SANTA CLARA, CALIFORNIA (03/16/2004) - Fears that offshore developers will take jobs away from American counterparts are being overblown, charged a keynote speaker and noted author at the Software Development Conference & Expo West 2004 event here in Santa Clara, California, on Monday.
Responding to an audience member's question, Steve McConnell, chief software engineer at Construx Software Builders Inc. and author of the book, "Code Complete," said the need for software development is still growing. While acknowledging that some may see him as Nero fiddling while Rome burns, McConnell, said, "I'm not all that concerned about offshoring.".
Even if 100 percent of Indian development resources were focused on the U.S. demand, there still is a labor shortage for developer skills, he said.
The years 1999 and 2000 saw a spike in demand related to the Y2K and technology boom periods, he said. Yet while both phenomena went away simultaneously, the result did not produce a 15 percent unemployment rate, McConnell said. This, he said, "is suggestive of just how strong the demand for technical skills really is."
The repercussions of offshore development will be felt more at the executive level 'because a lot of the initiatives I've seen are really very naïve," McConnell said.
"I think the hens will definitely come (home) to roost," he said.
"There are a lot of excellent companies offshore, but there are a lot of bad companies offshore, too," McConnell said. And excellent companies do not always do excellent work, he added.
McConnell said he expects to see higher skill level projects such as software architectural work, requirements development, and critical components development still performed domestically.
In his presentation McConnell covered what he called the 10 realities of modern software construction, advances in development, and the worst software construction ideas of the 1990s and the 2000 decade.
The 10 realities include:
-- Construction is a legitimate topic. Phases, such as problem definition and unit testing, do not need to be done in a linear fashion, however.
-- Individual variations in software will continue to be significant. It is worth it to help the worst or average programmers get on par with the best programmers.
-- Personal discipline continues to matter, in areas such as re-factoring and prototyping.
-- Focusing on simplicity tends to work better than a focusing on complexity.
-- The defect cost increase is alive. Defects are more costly to fix than requirements defects.
-- Design is important. But extremes, in which either all design or no design at all is done up front, are generally unproductive.
-- Technology waves affect construction practices.
-- Incremental approaches work best.
-- The toolbox metaphor continues to be illuminating, with tools such as checklists and templates still in use.

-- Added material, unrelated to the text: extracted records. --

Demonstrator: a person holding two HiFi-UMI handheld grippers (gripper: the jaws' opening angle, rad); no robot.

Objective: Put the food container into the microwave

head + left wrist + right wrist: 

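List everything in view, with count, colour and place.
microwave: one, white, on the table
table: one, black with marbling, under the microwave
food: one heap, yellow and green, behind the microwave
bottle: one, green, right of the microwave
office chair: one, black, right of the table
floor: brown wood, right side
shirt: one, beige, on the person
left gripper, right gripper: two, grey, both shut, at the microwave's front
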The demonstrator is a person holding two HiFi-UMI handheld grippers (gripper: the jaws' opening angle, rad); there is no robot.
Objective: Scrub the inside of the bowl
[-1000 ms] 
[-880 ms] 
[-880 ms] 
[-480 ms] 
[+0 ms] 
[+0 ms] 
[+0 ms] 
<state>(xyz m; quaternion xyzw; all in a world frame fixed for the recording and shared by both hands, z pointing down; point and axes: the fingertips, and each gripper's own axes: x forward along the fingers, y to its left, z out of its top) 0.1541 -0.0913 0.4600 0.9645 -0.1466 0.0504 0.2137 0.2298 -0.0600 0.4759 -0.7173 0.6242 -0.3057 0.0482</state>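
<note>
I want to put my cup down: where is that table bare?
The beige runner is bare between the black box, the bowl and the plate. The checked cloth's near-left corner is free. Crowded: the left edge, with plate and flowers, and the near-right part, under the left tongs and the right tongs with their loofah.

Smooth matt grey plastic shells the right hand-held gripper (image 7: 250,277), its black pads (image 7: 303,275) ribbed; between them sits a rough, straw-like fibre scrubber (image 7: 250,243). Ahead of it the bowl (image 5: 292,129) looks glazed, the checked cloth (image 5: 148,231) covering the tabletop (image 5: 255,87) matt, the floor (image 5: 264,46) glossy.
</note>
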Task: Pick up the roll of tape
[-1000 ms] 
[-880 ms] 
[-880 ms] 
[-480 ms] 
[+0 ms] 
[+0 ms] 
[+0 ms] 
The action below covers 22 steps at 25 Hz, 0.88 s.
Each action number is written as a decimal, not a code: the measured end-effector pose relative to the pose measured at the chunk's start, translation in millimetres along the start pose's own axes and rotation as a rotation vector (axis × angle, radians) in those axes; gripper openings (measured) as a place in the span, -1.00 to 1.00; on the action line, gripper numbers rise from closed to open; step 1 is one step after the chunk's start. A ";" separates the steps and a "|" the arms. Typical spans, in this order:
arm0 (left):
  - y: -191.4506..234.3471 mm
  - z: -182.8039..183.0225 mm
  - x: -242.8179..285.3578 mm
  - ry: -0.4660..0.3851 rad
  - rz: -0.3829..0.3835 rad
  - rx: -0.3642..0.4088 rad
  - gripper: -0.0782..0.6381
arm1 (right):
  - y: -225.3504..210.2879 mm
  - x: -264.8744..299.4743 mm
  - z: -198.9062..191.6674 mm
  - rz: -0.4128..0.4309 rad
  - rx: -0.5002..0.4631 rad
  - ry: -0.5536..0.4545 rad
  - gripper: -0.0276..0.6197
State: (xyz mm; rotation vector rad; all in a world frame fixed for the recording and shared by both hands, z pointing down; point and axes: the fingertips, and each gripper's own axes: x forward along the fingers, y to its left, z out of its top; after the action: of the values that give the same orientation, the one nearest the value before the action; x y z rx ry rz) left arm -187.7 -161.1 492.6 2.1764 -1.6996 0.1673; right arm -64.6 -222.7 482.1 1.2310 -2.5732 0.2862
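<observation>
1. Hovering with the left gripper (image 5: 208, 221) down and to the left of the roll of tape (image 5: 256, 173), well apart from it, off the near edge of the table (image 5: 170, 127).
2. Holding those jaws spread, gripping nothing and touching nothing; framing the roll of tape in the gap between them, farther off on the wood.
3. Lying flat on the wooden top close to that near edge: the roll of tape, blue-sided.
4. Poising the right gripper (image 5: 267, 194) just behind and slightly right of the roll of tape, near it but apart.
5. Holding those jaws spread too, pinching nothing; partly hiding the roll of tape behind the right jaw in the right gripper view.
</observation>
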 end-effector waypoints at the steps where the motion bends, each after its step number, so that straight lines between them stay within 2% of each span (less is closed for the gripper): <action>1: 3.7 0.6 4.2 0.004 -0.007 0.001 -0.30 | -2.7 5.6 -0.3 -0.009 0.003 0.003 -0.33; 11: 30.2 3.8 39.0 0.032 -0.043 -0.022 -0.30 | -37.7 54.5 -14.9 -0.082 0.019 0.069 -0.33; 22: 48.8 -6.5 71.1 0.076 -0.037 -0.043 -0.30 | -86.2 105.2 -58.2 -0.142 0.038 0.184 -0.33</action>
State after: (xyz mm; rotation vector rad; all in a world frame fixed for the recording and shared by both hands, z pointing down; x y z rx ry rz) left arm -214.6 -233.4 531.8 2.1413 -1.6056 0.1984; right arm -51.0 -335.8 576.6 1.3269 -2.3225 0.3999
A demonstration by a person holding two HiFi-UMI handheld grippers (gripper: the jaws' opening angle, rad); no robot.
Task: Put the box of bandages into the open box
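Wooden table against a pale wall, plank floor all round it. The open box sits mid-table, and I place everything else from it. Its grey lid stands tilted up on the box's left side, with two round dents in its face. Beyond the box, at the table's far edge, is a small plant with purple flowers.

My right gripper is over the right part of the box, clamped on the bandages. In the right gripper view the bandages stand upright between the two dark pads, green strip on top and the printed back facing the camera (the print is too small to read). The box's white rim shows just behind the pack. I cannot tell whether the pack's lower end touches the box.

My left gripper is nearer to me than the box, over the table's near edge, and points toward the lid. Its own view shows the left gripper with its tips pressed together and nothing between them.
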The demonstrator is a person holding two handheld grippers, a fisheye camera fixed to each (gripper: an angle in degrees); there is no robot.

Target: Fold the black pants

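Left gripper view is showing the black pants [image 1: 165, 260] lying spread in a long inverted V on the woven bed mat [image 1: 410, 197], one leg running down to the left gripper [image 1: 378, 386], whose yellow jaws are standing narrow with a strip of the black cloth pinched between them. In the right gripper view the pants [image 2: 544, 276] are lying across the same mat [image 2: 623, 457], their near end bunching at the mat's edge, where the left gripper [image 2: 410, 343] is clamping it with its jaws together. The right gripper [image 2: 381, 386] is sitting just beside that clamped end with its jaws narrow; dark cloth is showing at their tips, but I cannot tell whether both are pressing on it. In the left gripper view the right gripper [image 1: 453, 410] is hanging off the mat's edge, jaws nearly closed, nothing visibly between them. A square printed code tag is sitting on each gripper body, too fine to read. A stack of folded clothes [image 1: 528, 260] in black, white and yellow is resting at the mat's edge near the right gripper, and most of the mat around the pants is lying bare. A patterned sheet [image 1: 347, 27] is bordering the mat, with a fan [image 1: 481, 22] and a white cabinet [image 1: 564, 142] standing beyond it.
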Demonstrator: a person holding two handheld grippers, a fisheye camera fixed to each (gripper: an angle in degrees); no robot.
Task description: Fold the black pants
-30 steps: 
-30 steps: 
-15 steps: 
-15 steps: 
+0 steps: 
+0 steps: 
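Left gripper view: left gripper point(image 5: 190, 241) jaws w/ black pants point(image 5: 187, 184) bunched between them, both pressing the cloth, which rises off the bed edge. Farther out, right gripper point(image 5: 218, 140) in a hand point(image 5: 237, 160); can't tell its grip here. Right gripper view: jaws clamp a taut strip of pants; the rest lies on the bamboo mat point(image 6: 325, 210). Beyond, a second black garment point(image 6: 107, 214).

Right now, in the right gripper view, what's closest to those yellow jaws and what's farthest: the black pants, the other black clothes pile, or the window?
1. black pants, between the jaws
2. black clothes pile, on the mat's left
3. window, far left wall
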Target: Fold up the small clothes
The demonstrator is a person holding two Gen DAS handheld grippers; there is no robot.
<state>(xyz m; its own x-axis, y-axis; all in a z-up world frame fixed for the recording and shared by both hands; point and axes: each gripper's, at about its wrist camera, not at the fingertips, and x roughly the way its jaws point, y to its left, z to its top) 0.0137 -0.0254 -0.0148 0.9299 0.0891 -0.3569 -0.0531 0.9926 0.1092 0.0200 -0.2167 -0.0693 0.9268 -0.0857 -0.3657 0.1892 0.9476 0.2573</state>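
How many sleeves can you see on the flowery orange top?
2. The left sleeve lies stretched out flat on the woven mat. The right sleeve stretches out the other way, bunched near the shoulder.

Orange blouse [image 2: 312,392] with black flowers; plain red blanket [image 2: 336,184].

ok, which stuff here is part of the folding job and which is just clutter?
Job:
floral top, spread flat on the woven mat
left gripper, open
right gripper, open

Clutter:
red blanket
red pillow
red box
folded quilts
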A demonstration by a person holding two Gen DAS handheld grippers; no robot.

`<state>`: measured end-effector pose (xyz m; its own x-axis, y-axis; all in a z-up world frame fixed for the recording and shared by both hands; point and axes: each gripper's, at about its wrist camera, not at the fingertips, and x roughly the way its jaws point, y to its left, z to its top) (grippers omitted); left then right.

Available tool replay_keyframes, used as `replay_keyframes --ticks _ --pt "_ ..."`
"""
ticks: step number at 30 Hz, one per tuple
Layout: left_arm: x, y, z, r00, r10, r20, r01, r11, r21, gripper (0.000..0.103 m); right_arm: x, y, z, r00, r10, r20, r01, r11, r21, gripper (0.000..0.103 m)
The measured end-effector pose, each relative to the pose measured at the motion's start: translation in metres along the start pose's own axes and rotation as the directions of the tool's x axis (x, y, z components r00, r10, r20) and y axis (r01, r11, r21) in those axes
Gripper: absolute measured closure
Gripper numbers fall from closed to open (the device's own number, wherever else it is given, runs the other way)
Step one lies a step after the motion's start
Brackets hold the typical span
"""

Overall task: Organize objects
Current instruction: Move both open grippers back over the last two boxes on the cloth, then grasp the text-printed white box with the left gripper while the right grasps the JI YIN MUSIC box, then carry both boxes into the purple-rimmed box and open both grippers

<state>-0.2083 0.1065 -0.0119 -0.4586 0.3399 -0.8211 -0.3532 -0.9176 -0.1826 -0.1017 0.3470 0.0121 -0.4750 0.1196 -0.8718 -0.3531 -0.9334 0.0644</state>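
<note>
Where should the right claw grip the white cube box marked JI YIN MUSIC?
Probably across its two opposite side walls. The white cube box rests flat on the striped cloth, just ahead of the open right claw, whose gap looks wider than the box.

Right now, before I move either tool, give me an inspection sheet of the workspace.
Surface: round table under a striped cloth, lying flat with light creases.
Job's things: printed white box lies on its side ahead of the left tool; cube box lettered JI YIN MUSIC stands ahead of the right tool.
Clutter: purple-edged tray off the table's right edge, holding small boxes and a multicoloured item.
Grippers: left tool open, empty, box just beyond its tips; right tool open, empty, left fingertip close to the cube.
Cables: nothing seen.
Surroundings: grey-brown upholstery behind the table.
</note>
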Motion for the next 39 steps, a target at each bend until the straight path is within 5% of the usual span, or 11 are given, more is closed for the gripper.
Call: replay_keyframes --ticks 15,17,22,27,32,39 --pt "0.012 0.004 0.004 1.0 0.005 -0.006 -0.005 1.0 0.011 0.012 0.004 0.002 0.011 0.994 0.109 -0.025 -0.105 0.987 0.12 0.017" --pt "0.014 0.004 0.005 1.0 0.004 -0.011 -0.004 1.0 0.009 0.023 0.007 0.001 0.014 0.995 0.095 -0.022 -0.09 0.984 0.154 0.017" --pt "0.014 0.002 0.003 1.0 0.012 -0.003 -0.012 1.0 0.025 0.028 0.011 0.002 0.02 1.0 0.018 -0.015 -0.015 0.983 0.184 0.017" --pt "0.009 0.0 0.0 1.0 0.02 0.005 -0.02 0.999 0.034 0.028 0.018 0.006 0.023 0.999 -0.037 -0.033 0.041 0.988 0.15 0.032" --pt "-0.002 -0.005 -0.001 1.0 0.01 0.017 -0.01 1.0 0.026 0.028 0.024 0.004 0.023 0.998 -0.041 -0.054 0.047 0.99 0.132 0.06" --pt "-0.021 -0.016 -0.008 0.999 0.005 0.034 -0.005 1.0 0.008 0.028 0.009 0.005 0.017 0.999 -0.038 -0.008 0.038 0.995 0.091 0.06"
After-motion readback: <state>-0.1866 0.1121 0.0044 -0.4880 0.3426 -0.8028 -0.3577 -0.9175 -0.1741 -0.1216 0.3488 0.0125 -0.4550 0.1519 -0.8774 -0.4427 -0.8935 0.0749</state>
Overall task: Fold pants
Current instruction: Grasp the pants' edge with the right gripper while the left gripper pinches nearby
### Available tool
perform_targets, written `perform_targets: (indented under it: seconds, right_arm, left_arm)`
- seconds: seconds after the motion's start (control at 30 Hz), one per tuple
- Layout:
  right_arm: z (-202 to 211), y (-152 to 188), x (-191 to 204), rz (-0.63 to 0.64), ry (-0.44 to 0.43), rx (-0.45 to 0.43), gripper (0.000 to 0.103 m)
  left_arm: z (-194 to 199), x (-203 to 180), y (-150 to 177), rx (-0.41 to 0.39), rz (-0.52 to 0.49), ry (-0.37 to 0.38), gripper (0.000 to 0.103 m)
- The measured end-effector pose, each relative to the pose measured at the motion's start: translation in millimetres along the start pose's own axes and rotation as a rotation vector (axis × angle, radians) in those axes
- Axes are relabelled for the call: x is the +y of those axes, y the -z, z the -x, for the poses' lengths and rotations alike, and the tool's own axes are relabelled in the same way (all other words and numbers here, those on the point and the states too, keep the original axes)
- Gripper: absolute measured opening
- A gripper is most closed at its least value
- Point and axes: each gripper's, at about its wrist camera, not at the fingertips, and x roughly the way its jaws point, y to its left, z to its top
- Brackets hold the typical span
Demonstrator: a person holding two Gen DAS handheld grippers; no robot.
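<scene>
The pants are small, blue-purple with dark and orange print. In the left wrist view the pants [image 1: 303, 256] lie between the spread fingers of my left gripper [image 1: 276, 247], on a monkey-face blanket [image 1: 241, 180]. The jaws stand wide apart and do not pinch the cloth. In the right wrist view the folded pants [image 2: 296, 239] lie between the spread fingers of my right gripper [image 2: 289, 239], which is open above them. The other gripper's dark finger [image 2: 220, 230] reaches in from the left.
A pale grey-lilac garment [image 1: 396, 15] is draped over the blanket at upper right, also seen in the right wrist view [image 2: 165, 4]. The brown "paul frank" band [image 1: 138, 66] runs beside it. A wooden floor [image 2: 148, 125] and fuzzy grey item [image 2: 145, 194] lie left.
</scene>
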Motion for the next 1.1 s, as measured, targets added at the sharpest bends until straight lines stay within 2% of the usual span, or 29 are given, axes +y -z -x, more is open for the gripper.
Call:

-- Software is characterized by a set of essential tensions, such as making plans rigid or improvising more.
Listing advances of the past decade, McConnell cited the raising of the level of design, doing daily "build and smoke" tests to minimize integration problems, the use of standard libraries and Visual Basic. He also mentioned open source software, the Web, the widespread use of incremental development practices, test-first development, re-factoring as a discipline, and the development of faster computers.
"I see (Visual Basic) as one of the significant advances of the last 10 years," said McConnell. Visual Basic boosted the visual programming metaphor, he said.
"Java, I think unfortunately, carries forward the same switch case break structure that C++ uses," McConnell said. The concept refers to the design of a particular programming structure for case statements.
Open source is a great aid to developers, making available high-quality software and reducing barriers to software availability, he said.
Contemplating the worst ideas in software construction in the 1990s, McConnell listed: Designing for speculative requirements, doing all design up front, the notion that components will solve all problems, and automatic programming to create programmers through the use of tools. Other ideas included uninformed use of the waterfall programming model and calling everything object-oriented.
For the 2000 decade, the worst ideas include: Doing no design up front, planning to re-factor later, using offshore outsourcing to solve problems, uninformed use of "Extreme" programming, and again, automatic programming.